Avrupa'da bile resim endişeleniyor: Çocuklardaki yaygınlık%2'ye ulaşıyor, en yüksek küresel seviyeye. Katı klinik bazlara dayalı bir yaklaşımın aciliyetini vurgulayan ve medya sadakatleri veya ideolojik anlatılar tarafından koşullandırılmayan sayılar. Tüm dünyada 2 Haziran'da düzenlenen Dünya Yeme Bozuklukları Günü göz önüne alındığında, İtalyan Psikiyatri Derneği (SIP), sizi “kültürel” problemlere veya sadece beden imajına indirgenmiş olmak için sizi yeme bozukluklarının karmaşıklığına geri getirmeye davet ediyor.
Stereotiplere karşı vücut pozitifliği
“Son yıllarda – gözlemliyor Kemik LilianaPsikiyatrist ve SIP Başkanı – medya ilgisi büyüdü ve kampanyalar estetik stereotiplerle ve olumsuz sosyal uyaranlarla savaşmak için çoğaldı. Bununla birlikte, bu iletişim momentumu genellikle karışıklık yarattı, farklı kavramlar ve siyaset, hastalık ve kültür, doğa ve çevre ve hastalığın klinik-biyolojik temelini ihmal eder.
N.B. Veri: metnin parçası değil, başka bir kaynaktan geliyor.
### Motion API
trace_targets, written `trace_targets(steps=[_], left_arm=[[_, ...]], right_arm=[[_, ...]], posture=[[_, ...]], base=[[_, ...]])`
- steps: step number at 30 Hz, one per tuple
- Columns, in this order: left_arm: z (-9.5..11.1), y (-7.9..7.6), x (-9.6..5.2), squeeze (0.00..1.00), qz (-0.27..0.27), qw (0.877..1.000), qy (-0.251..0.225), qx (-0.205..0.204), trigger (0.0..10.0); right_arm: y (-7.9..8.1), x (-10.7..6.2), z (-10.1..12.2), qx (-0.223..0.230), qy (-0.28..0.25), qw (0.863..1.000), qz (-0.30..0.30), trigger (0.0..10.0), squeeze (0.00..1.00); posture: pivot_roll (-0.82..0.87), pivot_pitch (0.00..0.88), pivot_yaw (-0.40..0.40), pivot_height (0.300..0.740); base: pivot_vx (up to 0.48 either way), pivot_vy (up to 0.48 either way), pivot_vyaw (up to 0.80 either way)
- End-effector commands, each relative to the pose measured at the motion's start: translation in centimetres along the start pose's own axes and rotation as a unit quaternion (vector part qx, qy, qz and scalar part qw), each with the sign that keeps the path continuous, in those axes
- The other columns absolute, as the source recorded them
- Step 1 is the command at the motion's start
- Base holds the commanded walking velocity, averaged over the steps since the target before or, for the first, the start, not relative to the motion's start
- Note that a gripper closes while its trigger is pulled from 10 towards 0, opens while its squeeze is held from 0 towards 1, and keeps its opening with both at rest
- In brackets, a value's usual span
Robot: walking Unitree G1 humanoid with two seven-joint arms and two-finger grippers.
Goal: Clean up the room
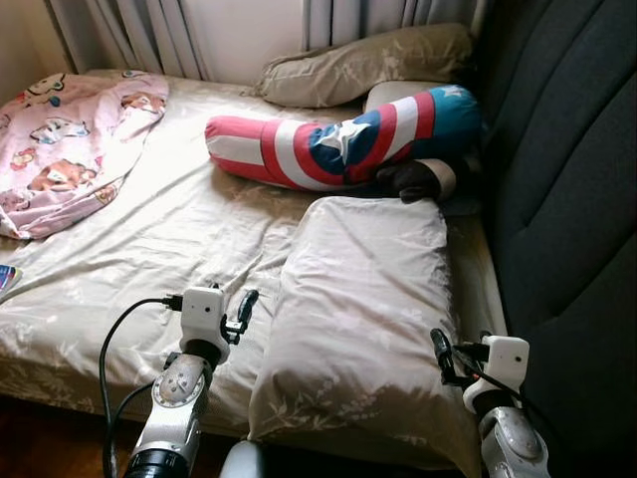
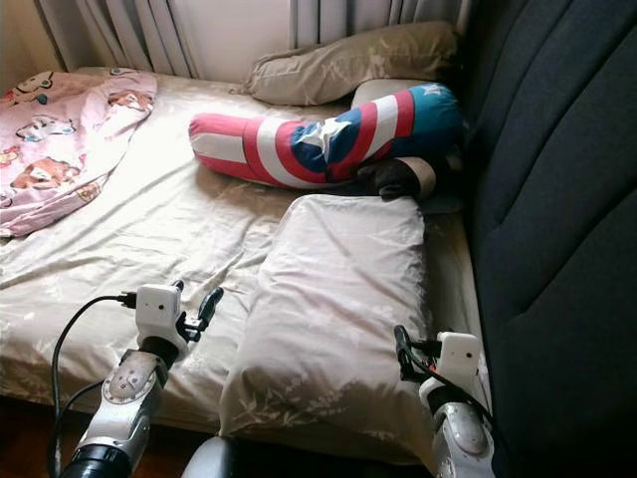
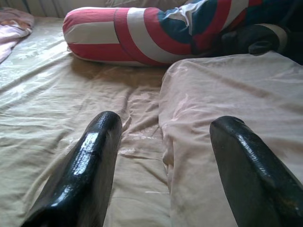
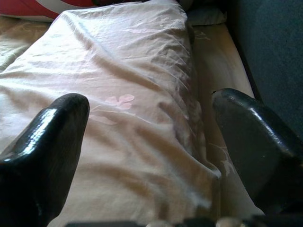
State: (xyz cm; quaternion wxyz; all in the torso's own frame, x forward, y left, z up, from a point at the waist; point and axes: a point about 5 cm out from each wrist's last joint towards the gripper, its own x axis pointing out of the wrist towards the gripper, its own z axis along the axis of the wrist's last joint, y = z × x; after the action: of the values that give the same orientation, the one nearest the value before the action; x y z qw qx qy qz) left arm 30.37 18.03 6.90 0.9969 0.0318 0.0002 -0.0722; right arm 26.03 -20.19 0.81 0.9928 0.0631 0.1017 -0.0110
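A large beige pillow (image 1: 363,319) lies lengthwise on the bed's near right side, its front end hanging over the mattress edge. My left gripper (image 1: 242,314) hovers open just off the pillow's left edge, over the sheet; in the left wrist view the pillow edge (image 3: 227,104) lies between its black fingers (image 3: 90,156). At the pillow's right front corner, beside the headboard, my right gripper (image 1: 445,358) stands open, with the pillow corner (image 4: 137,94) between its fingers (image 4: 52,132). Neither gripper holds anything.
A red, white and blue star bolster (image 1: 338,139) lies across the bed behind the pillow, with a dark plush thing (image 1: 413,179) at its right end. A second beige pillow (image 1: 368,65) rests by the curtains. A pink cartoon blanket (image 1: 60,149) is bunched far left. The dark grey headboard (image 1: 567,199) walls the right.
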Motion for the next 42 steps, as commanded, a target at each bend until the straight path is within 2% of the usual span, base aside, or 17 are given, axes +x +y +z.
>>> trace_targets(steps=[1,6,15,33,39,42], left_arm=[[0.2,-0.4,0.1,0.00,-0.009,1.000,0.000,0.000,10.0],[0.2,-0.3,0.0,0.00,-0.009,1.000,0.000,-0.003,10.0],[0.2,-0.4,0.0,0.00,-0.013,1.000,0.000,-0.002,10.0],[0.4,-0.7,0.1,0.00,-0.034,0.999,0.003,0.008,10.0],[0.7,-0.5,0.7,0.00,-0.045,0.999,0.006,0.010,10.0],[0.9,-0.2,1.6,0.00,-0.047,0.999,0.013,0.011,10.0]], right_arm=[[-0.3,-0.1,0.0,0.002,-0.002,1.000,-0.007,10.0,0.00],[-0.3,-0.2,0.0,0.002,-0.001,1.000,-0.004,10.0,0.00],[-0.1,-0.2,-0.2,0.002,0.004,1.000,0.004,10.0,0.00],[-0.2,0.4,0.1,0.015,0.003,0.999,-0.028,10.0,0.00],[0.3,1.5,0.7,0.030,0.018,0.999,-0.012,10.0,0.00],[1.0,2.8,1.7,0.031,0.016,0.999,0.005,10.0,0.00]], posture=[[0.02,0.060,-0.042,0.656],[0.02,0.062,-0.042,0.656],[0.02,0.068,-0.042,0.656],[0.03,0.087,-0.030,0.656],[0.02,0.134,-0.027,0.656],[0.02,0.132,-0.023,0.656]], base=[[0.000,0.000,0.00],[0.000,0.000,0.00],[0.297,0.000,0.00],[0.304,0.000,0.00],[0.000,0.000,0.00],[0.000,0.000,0.00]])
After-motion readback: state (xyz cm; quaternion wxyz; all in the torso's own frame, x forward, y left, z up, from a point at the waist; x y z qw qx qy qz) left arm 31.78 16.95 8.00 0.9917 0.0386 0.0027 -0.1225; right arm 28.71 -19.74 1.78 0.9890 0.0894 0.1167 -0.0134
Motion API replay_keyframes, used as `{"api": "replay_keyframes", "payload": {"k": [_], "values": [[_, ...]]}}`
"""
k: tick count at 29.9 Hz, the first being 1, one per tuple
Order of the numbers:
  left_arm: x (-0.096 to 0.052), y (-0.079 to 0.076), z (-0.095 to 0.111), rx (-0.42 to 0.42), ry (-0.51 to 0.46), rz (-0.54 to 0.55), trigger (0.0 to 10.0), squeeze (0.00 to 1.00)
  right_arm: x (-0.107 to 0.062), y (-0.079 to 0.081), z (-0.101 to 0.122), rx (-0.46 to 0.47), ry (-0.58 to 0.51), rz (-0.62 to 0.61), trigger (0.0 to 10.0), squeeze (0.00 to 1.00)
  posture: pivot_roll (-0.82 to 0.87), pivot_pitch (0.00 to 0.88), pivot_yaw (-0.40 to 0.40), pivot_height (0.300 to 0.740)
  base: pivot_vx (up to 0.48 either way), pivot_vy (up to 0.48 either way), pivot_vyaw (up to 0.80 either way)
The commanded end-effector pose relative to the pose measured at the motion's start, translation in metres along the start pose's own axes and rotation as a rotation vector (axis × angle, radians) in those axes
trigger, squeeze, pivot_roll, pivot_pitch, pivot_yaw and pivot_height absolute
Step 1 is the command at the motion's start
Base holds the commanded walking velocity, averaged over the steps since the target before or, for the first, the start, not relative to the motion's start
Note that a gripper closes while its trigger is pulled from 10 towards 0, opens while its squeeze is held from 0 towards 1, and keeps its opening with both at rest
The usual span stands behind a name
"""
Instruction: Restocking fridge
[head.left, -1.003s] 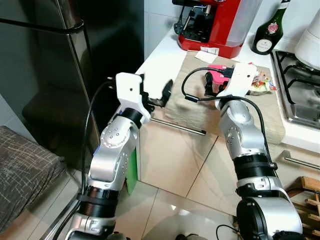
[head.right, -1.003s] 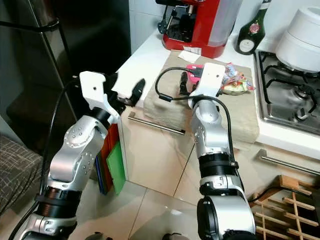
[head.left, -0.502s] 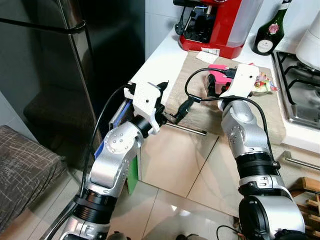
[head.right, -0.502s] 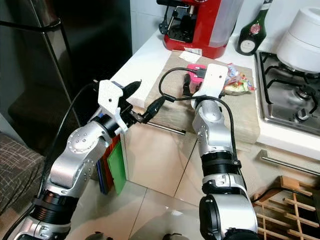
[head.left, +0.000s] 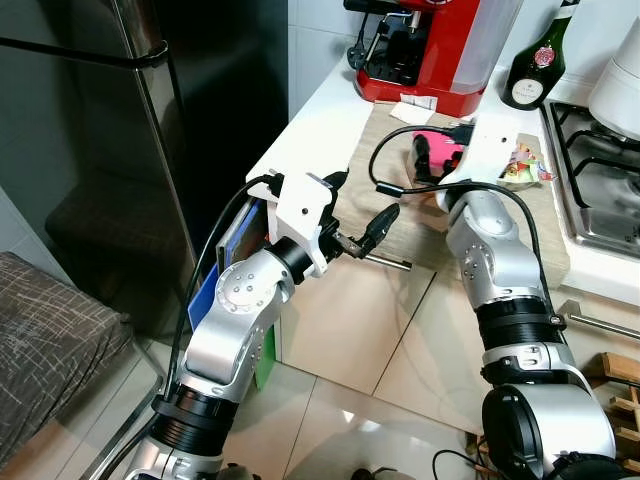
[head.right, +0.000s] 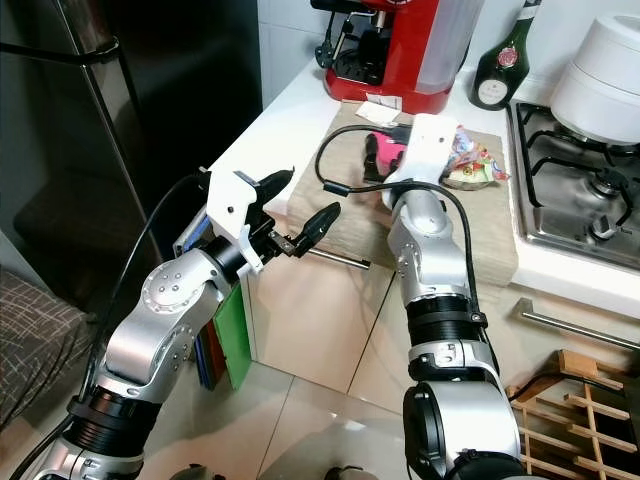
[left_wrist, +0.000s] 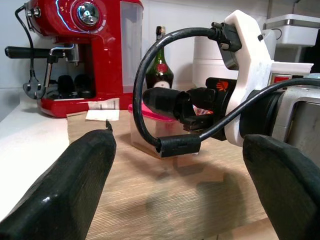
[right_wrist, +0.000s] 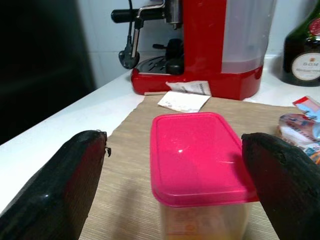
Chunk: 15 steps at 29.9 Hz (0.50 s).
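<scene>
Here, working outward from our own arms
Left gripper: raised at the near edge of the counter, over the drawer handle; we read the two black fingers as spread wide, nothing between them
Left wrist view: fingers splayed on both sides, looking across the mat at the right gripper and the container beyond it
Right gripper: further in, over the woven mat, fingers parted to either side of the pink-lidded container, not yet touching it as far as we can see
Pink-lidded container: standing upright on the mat, clear body, lid on; close in front of the right gripper
Snack packets: colourful wrappers lying on the mat just beside the container, towards the hob
Paper slip: on the mat between container and coffee machine
Red coffee machine: at the back of the counter, beyond the mat
Dark bottle: upright near the wall, beside the machine
Gas hob: right of the mat
Fridge: dark, door closed, to our left, well apart from the container
</scene>
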<state>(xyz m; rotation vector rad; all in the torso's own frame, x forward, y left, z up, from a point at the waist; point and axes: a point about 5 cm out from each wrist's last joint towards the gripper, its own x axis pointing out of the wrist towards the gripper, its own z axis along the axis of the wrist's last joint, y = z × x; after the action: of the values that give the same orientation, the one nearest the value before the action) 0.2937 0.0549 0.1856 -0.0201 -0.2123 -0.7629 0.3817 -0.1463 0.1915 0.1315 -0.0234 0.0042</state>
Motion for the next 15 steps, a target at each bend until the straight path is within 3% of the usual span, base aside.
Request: {"api": "replay_keyframes", "payload": {"k": [1,8,15], "values": [[0.001,-0.004,0.005,0.014,-0.015,-0.015,10.0,0.0,0.003,0.001,0.005,-0.018,0.01,0.021,10.0,0.0,0.04,0.0,-0.024,0.74,0.0,0.0,0.0],[-0.001,-0.005,0.004,0.013,-0.012,-0.016,10.0,0.0,0.005,-0.009,0.002,-0.034,0.038,-0.025,10.0,0.0,0.04,0.0,-0.025,0.74,0.0,0.0,0.0],[0.0,-0.005,0.004,0.014,-0.01,-0.021,10.0,0.0,0.006,-0.01,-0.006,0.019,0.087,-0.021,10.0,0.0,0.04,0.0,-0.024,0.74,0.0,0.0,0.0]]}}
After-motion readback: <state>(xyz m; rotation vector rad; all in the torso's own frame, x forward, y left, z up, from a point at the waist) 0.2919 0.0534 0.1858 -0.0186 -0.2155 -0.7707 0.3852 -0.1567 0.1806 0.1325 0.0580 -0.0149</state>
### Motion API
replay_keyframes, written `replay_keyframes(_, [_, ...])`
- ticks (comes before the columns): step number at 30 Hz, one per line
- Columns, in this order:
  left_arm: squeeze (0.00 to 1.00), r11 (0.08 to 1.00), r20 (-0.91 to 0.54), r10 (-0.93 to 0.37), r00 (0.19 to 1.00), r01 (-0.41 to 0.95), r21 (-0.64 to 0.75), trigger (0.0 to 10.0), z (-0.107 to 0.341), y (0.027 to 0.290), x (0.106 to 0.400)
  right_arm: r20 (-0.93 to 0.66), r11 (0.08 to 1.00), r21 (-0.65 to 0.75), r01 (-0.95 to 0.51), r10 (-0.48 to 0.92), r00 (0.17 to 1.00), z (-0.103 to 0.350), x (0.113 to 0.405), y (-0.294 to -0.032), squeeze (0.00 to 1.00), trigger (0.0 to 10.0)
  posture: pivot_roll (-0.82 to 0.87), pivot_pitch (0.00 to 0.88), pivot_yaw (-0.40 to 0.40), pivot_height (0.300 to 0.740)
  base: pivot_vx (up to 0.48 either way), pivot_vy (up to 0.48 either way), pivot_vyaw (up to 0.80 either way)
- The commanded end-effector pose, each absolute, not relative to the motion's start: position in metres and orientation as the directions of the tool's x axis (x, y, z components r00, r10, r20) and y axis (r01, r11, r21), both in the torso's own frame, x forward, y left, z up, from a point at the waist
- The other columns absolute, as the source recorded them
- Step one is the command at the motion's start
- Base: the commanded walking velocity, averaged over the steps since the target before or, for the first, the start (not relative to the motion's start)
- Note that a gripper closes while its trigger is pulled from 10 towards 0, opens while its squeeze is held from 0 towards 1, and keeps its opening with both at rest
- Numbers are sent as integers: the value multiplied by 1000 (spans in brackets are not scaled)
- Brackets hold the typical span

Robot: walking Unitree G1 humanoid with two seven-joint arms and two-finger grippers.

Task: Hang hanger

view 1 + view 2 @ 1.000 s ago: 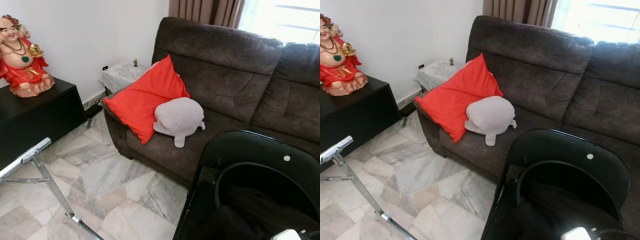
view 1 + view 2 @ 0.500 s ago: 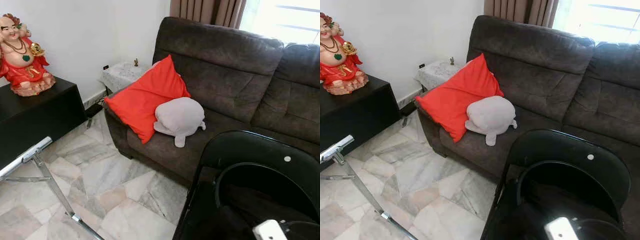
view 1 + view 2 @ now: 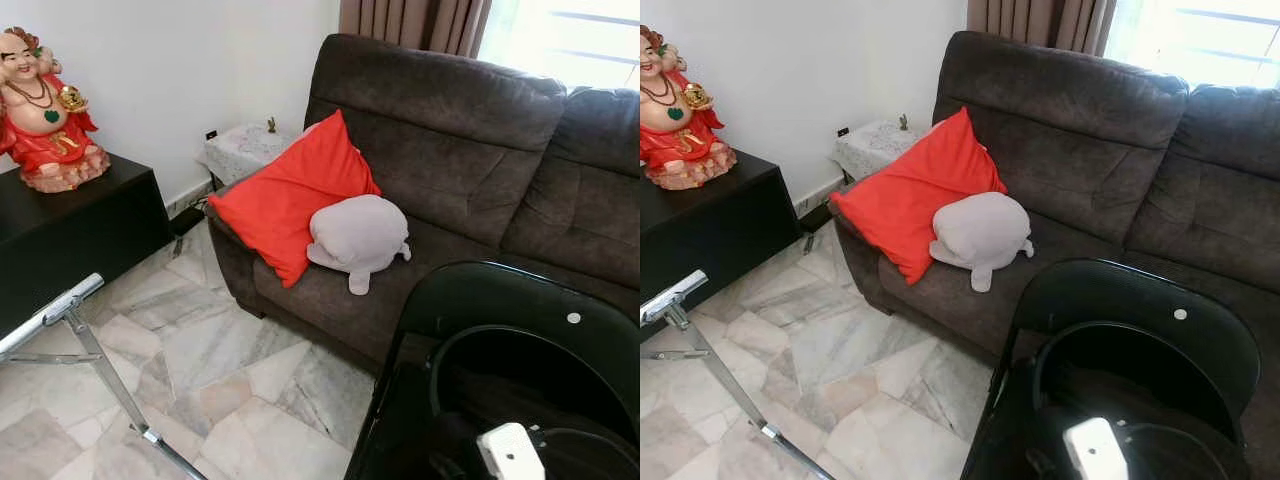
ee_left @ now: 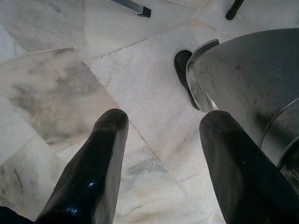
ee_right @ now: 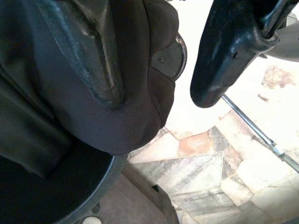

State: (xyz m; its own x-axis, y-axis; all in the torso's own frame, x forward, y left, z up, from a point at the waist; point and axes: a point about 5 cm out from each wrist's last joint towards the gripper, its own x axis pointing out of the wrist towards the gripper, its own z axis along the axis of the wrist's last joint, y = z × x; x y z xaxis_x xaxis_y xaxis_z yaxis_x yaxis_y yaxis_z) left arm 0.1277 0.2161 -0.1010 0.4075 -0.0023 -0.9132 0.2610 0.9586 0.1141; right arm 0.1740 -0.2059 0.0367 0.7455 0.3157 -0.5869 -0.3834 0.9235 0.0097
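My right gripper (image 5: 159,100) hangs over a black round-rimmed basket (image 3: 520,300) at the lower right, with its two black fingers (image 5: 224,51) apart. A dark brown garment (image 5: 135,112) drapes against one finger and down into the basket (image 5: 70,205). Marble floor shows between the fingertips. The white block of my right wrist (image 3: 510,450) shows above the basket's dark contents. My left gripper (image 4: 163,119) hangs open over the marble floor beside my silver leg (image 4: 252,79), holding nothing. A silver metal rack frame (image 3: 60,310) stands at the lower left.
A dark brown sofa (image 3: 460,160) with a red cushion (image 3: 290,195) and a grey plush (image 3: 358,235) runs along the back. A black cabinet (image 3: 80,225) with a red figurine (image 3: 45,110) stands at the left. Marble floor (image 3: 230,370) lies between them.
The white block of my right wrist has moved left and slightly up over the basket. The sofa, the rack and the cabinet have not moved.
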Motion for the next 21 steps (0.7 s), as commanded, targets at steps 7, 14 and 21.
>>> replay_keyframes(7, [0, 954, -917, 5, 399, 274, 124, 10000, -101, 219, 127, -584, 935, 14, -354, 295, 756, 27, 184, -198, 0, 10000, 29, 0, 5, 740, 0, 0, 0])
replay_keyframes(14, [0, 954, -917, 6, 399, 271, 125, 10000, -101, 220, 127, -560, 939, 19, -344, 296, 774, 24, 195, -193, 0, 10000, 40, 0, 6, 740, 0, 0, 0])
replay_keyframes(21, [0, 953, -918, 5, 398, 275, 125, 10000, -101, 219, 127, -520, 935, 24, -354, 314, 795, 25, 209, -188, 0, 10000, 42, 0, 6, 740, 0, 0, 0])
Açık bir örnek, estetik stereotiplere karşı doğru mücadelenin dahil edilme prensibi ile birleştiği, ancak bilinçsizce yanlış davranışı veya bakıma erişimi engelleme riskiyle karşı karşıya kaldığı vücudun pozitif hareketidir.
Zihinsel ve fiziksel sağlık
Bu nedenle, ruh sağlığı ve fiziksel sağlık arasında bir denge bulmak önemlidir. “Örneğin, aşırı vücut ağırlığı – açıklıyor – bir utanç veya sosyal dışlanma kaynağı olmamalı, ancak yine de metabolik ve kardiyovasküler komplikasyonları önlemek için düzeltilmesi gerekir, hatta bazen ciddi”. Başka bir risk, aşırı patolojik koşulları – hem fazla hem de kusurda – meşrulaştırabilen, farkındalığı ve tedavilere erişimi engelleyebilen So -Called 'ideolojik alibis' ile temsil edilir. Özellikle Başkan SIP, yeme bozukluklarının sadece çevresel bir vizyonunun arka plana nasıl belirleyici bir faktör oluşturduğunu vurgulamaktadır: bireysel nörobiyolojik güvenlik açığı. “Birçok hastada, sınırlı ilgi alanlarında zihinsel ruminasyon gibi otistik spektrum özellikleri vardır – kemiği açıklar – kızlarda bu yönler genellikle sosyal kamuflaj stratejileri nedeniyle fark edilmez”.
Anoreksi
Klinik tarih ayrıca yeme bozukluklarının “modern toplumun ürünü” olmadığını göstermektedir. Anoreksiya ile uyumlu semptomlar ve davranışlar, farklı dönemlerde ve kültürel bağlamlarda belgelenmiştir, bu da her şeyin çağdaşlığın getirdiği estetik modellere kadar izlenemeyeceğini gösterir. “Tıpkı herkes, stresli bir olaydan sonra Della Bone-in'den sonra travma sonrası bir bozukluk geliştirmediği gibi, herkes gıda patolojisi ile çevresel uyaranlara tepki vermez. Bireysel güvenlik açığı faktörleri hakkında daha fazla farkındalığa hizmet eder, erken tanı ve daha etkili tedavileri garanti etmek için”.